Problem requirements
Filter the listing and keep only the lines with the word "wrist".

Raw data

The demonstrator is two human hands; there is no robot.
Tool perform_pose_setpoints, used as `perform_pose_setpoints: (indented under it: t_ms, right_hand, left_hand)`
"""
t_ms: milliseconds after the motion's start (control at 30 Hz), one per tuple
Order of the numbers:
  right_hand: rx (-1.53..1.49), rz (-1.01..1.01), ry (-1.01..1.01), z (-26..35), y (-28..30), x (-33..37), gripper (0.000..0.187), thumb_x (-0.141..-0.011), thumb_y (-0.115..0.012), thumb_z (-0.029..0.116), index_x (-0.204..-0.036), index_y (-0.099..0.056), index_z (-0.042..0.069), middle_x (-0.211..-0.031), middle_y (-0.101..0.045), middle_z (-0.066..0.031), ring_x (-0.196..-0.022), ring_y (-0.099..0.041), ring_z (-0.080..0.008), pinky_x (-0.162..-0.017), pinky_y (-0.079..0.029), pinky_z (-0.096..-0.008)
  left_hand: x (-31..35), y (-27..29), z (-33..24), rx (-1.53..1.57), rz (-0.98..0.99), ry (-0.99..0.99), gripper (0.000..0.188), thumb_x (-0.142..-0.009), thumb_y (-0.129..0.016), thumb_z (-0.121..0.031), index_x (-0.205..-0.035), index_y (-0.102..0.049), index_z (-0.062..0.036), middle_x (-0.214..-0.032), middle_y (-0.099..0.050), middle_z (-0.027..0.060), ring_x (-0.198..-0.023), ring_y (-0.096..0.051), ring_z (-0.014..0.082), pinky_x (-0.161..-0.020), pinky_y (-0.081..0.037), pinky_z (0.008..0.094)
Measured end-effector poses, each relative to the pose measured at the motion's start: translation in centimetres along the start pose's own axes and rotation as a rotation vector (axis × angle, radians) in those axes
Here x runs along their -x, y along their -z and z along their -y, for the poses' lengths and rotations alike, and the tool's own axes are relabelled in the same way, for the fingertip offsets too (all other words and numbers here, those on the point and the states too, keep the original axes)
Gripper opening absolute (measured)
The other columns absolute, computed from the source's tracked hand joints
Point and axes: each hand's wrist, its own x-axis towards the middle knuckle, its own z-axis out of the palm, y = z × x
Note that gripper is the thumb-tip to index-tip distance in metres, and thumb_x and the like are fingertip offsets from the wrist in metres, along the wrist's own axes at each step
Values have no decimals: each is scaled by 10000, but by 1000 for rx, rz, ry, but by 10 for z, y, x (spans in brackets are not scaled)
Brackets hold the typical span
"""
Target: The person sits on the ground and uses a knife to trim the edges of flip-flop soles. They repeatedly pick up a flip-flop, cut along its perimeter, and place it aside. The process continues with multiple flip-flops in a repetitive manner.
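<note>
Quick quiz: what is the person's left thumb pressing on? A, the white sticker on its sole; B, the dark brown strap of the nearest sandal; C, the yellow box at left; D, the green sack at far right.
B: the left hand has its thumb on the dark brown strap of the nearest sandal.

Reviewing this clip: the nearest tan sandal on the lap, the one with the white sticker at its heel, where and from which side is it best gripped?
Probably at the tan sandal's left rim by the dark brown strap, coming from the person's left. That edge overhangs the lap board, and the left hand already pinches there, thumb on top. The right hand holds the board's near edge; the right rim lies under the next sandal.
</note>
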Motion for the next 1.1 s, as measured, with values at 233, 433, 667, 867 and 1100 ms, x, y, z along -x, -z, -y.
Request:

Expected answer
Point and axes: each hand's wrist, its own x-axis towards the middle knuckle, its own z-axis out of the palm, y = z × x
Note that gripper is the thumb-tip to index-tip distance in metres, and thumb_x and the like are fingertip offsets from the wrist in metres, along the wrist's own axes at each step

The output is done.